A survivalist and a yoga-loving teen occupy several timelines in a story that involves the threat of a nuclear attack.
There are three parallel realities in Fenton’s debut SF novel, the first book in a planned trilogy. In Reality A, Davis, an employee of the agency in charge of Oahu’s coastal defense system, arrives at work only to learn that a North Korean missile is headed straight for Honolulu. He sends out an emergency text to the public, then rushes home, grabs his cat, Merlin, and heads for his backyard bunker. A consummate prepper, Davis has stocked the bunker with the supplies needed for this eventuality—but he didn’t expect his 18-year-old neighbor, Lotus, to pound on the door and beg him to let her in. He does, and she begins to chant. Soon they hear that, although a missile struck the city, a larger war has been averted. In Reality B, Davis accidentally sends out an alert despite the fact that no missile is speeding through the sky. Davis’ estranged daughter, Hannah, reappears in his life and befriends Lotus. In Reality C, there is another false alarm—this time Davis isn’t at fault but becomes the fall guy anyway—but Lotus’ mother goes camping and experiences an earthquake. The three timelines unfold, connected by Merlin—who, in addition to being a cat, is an alien who can connect telepathically with his former owner, who now resides in another dimension—and the yogic power of Lotus’ chants. Fenton’s prose is direct and dialogue-heavy, introducing the book’s heady concepts through her characters’ conversation: “ ‘I don’t suppose you believe we can change timelines with imagination and prayer?’ ‘What do you mean by timelines?’ ‘I mean a shift into a different reality that exists in parallel.

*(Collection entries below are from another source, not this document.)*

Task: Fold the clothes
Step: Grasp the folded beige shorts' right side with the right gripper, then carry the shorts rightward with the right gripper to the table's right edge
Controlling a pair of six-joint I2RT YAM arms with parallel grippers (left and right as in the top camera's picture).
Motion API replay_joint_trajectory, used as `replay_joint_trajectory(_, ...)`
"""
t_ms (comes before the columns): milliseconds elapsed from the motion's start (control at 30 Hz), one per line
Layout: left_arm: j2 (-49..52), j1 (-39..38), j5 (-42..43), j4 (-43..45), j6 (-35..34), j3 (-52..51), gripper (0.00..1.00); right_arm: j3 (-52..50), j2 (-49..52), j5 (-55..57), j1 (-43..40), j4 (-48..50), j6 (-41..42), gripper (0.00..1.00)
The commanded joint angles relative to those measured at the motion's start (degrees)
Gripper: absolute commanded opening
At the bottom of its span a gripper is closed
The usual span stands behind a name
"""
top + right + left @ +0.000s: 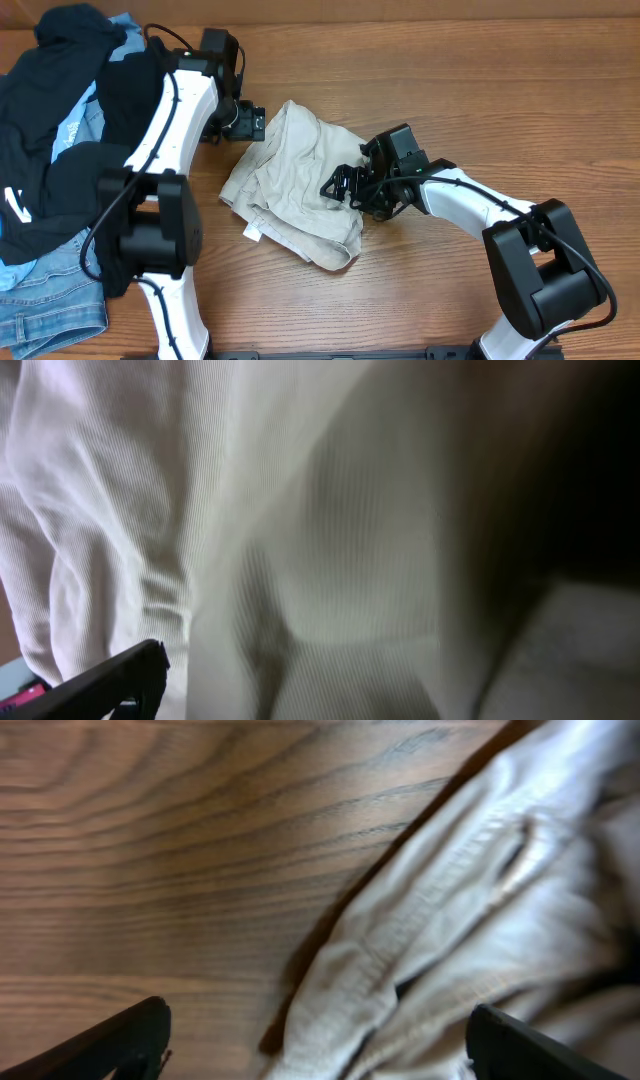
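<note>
The light beige khaki shorts (295,190) lie crumpled in the middle of the table, with a small white tag (251,234) at the front edge. My left gripper (250,122) is at the shorts' far left corner. In the left wrist view its jaws (320,1055) are wide open, with the shorts' waistband (440,910) lying between them. My right gripper (345,187) is at the shorts' right edge. In the right wrist view the cloth (330,530) fills the frame; only the left finger (110,682) shows, set wide, and the other finger is hidden behind cloth.
A pile of other garments lies at the left: black ones (60,120), a light-blue one (75,128) and denim (45,305) at the front left corner. Bare wooden table (450,90) stretches behind and to the right of the shorts.
</note>
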Motion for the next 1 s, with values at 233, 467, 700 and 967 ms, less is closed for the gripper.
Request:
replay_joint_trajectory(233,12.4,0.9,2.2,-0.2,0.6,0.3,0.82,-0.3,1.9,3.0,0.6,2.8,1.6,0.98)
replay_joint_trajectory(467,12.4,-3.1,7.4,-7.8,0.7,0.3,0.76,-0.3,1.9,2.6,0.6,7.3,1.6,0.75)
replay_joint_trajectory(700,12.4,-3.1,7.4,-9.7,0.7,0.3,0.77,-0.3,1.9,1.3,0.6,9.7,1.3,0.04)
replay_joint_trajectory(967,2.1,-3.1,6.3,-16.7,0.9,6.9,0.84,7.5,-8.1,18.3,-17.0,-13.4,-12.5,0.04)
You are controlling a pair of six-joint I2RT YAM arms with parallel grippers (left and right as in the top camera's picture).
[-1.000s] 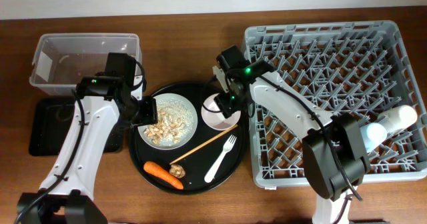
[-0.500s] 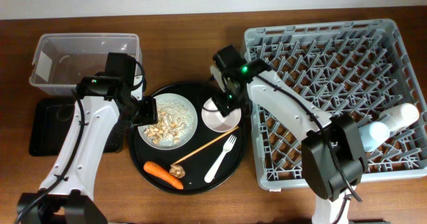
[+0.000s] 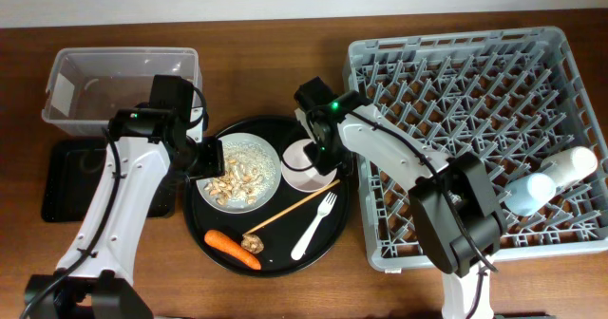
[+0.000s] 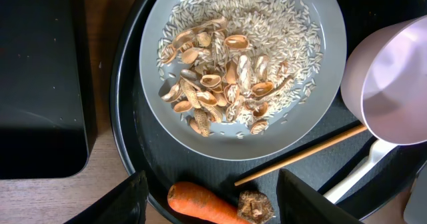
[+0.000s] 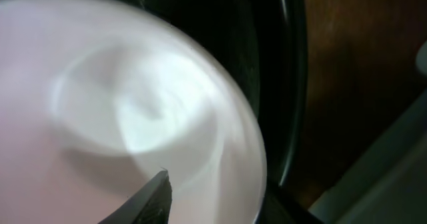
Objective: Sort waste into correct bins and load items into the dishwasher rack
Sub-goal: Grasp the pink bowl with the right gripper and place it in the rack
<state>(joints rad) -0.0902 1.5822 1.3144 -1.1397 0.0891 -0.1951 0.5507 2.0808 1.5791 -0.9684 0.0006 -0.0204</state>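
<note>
A white round plate (image 3: 249,158) with white rice (image 4: 293,31) and brownish food scraps (image 4: 220,84) sits on the round black tray (image 3: 204,226). My left gripper (image 3: 206,158) hovers open and empty over the plate's left rim. An orange carrot (image 3: 233,248), a brown scrap (image 3: 253,242), a wooden chopstick (image 3: 290,208) and a white fork (image 3: 315,224) lie on the tray. My right gripper (image 3: 318,153) grips the rim of the small white saucer (image 3: 302,167), which looks tilted. The saucer fills the right wrist view (image 5: 100,117). The tissue and the red wrapper are out of view.
The clear tub (image 3: 119,86) stands at the back left, with the shallow black tray (image 3: 57,181) in front of it. The grey dishwasher rack (image 3: 456,101) fills the right side and holds a light-blue cup (image 3: 530,192) and a white cup (image 3: 576,165).
My right gripper has moved a little to the left and the saucer has shifted left with it. The left arm has not moved.
</note>
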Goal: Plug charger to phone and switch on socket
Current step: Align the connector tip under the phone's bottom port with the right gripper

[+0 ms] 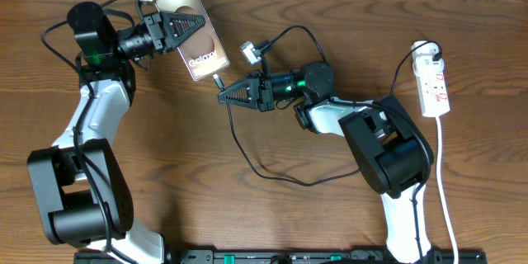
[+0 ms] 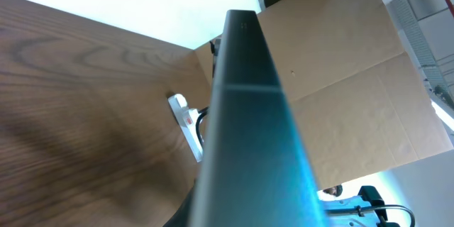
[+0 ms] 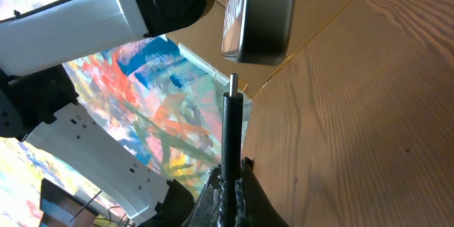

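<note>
My left gripper is shut on the phone and holds it off the table at the back left, brownish face up. In the left wrist view the phone's dark edge fills the middle. My right gripper is shut on the charger's connector, whose metal tip points at the phone's lower end with a small gap between them. The black charger cable loops over the table to the white socket at the far right, which also shows in the left wrist view.
The socket's thick white cord runs down the right side to the front edge. Both arm bases stand on the table near the front. A brown cardboard panel stands beyond the table.
</note>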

A timeline would be one version of reality in an infinite multiverse of possibilities.’ ” Despite the intriguing premise, the timelines end up being fairly similar to one another, and none of them is all that engrossing. In practice, this prospective series opener is far less about surviving a nuclear attack than it is about people doing and talking about yoga. Fenton seems to believe that such a practice can lead to world peace, but whether or not that is true, it doesn’t make for very compelling reading.
A cerebral, multiple-timelines novel that squanders its premise with its dearth of drama.